An Introduction to Kolmogorov Complexity and Its Applications
M. Li and P. M. Vitányi
For Kolmogorov complexity and its various applications, this is the book. In particular, it covers algorithmic probability theory and Solomonoff induction in a greater depth than any other book that I know of. The format is lemma/theorem/proof with a fair amount of supporting text. You’ll need solid undergraduate mathematics and theoretical computer science in order to tackle this book. In my opinion, its main fault is that it contains too many mistakes. The first edition was really bad in this respect, the second edition is better, and there is currently a third version being prepared which I hope will be mostly bug free. For another book on Kolmogorov complexity that has a more mathematical style and focus (connections to randomness, real analysis etc. but not artificial intelligence) see also the book by C. S. Calude.
Universal Artificial Intelligence
M. Hutter
If you want to study all of the technical details of AIXI, this is the book. If you don’t know, AIXI is a theoretical model of a universally “optimal” artificial intelligence. While it’s super powerful in theory, the catch is that it’s not computable and difficult to computationally approximate. Nevertheless, for those with a mathematical inclination, the fact that such a model can be defined and at all is quite something. But be warned: it’s not an easy read. I’d recommend people interested in this book first read the 65 page paper Universal Algorithmic Intelligence: A mathematical top -> down approach. If that’s no problem and you want the 300 page version with all the technical details and extentions, go for the book. The book/paper are essentially error free, as far as I know. For a 30 page gentle introduction to AIXI, try Chapter 2 of my PhD thesis.
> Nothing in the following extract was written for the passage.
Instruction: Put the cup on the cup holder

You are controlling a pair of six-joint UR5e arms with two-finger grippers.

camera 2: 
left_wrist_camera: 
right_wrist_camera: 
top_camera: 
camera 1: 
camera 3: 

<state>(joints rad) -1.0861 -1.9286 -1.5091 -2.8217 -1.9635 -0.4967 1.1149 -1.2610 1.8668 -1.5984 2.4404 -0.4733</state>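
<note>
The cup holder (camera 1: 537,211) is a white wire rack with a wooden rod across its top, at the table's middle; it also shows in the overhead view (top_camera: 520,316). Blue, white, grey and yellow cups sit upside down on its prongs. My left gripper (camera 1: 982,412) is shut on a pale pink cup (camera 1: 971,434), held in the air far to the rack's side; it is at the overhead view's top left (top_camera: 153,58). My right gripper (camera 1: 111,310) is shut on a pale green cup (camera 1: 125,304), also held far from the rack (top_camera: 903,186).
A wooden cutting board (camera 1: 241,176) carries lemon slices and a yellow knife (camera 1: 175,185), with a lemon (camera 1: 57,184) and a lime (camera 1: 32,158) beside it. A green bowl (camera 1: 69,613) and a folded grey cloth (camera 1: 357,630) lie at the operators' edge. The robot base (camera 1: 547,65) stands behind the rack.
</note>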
Probability with Martingales
D. Williams
Have you ever wondered why in statistics you were given theorems of probability to use without ever really being told where these came from? After reading this book you’ll understand why they didn’t tell you: about 70 pages of equations into the book they finally get to defining p(X|Y). So be warned, it’s a text book written for mathematicians, which makes sense given that generally only mathematicians need to understand probability theory in this much technical depth. Its main limitation is that it doesn’t cover stochastic processes in continuous time. However, once you understand the theory of martigales well in discrete time, going to continuous time isn’t too much of a step.